There are a number of ways you can view and access this great presentation. The best experience is to download the presentation or watch it in your browser (options 1 & 2):
Arguably the backbone and discipline of any infantry company is the Company Sergeant Major (CSM). These soldiers of Warrant Officer rank are part father figure, part teacher and part principle / headmaster. Almost all of the CSM’s I’ve come across have had very strong and unique personalities made up of steadiness, humour, discipline but ultimately a sense of fairness. In the case of D Company (Coy), 6RAR, the CSM was the 31 year old WO2 (Warrant Officer) Jack Kirby.
While the short and nuggetty Major Harry Smith, Officer Commanding (OC) D Coy and the young soldiers strode out on training runs, Jack Kirby was feeling his age and weight. Kirby was a Malaya veteran and naturally a big build. Unable to keep up on the runs, he nevertheless plugged along, always finishing and earning the respect of the soldiers. At the Battle of Long Tan he was to deepen and broaden their regard with his steadiness, bravery and humour.
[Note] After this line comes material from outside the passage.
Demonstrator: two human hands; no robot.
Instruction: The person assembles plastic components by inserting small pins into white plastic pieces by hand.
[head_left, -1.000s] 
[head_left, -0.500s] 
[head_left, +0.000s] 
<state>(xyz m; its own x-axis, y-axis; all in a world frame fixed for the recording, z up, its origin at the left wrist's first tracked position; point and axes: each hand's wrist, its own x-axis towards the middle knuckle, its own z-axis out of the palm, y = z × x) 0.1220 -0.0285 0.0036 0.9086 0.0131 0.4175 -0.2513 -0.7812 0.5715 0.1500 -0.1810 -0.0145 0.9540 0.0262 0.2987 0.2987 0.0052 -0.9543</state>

Throughout the battle ‘Big Jack’ Kirby disregarded his own safety while braving enemy fire to distribute ammunition. Kirby continuously exposed himself to enemy fire to carry wounded Australian’s over his shoulder back to the Company Aid Post. At a critical point in the battle Kirby rushed out of the D Coy perimeter to silence a wheeled enemy heavy machine gun which was setting up less than 50 metres away from the Australians. He knew in just a few moments this heavy machinegun would be able to strafe and decimate the Australians. Kirby killed the enemy machinegun crew, rushed back and continued to carry on handing out ammunition, moving around the entire company position and giving out words of encouragement to the D Coy soldiers.
One of the little known and fascinating aspects of the Battle of Long Tan is the intelligence that was being collected, analysed and distributed to the 1st Australian Task Force (1ATF) Commander Brigadier David Jackson and some of his headquarters staff.
During the Vietnam War a secret radio intelligence and tracking unit from the Australian Army – 547 Signal Troop – was stationed at Nui Dat in support of 1 Australian Task Force (1ATF).
As you will see in the diagram below, believe it or not this secret Australian Army radio tracking unit was, for 16 days right up until 4 days before the Battle of Long Tan, tracking the radio transmitter of the Vietnamese 275 Viet Cong Regiment as it moved from its base area through to when it stopped just short of the Long Tan rubber plantation. This is the regiment comprising 2,500 soldiers who would fight against D Company, 6RAR during the Battle of Long Tan only a few days later on 18 August 1966. Intelligence indicating a possible enemy regiment of 2,500 men being in the vicinity of the Long Tan rubber plantation was not shared with Australian combat commanders like Major Harry Smith who led D Coy, 6RAR during the battle. However, it is important to remember that throughout all wars and conflicts intelligence assessments are just that, assessments. It is always easy in hindsight to say certain pieces of intelligence were proven after the fact but in this case most rational people would argue that this type of information should have been shared with combat commanders as it my alter their planned force disposition, tactics, routes and even the levels of ammunition they take out on patrol.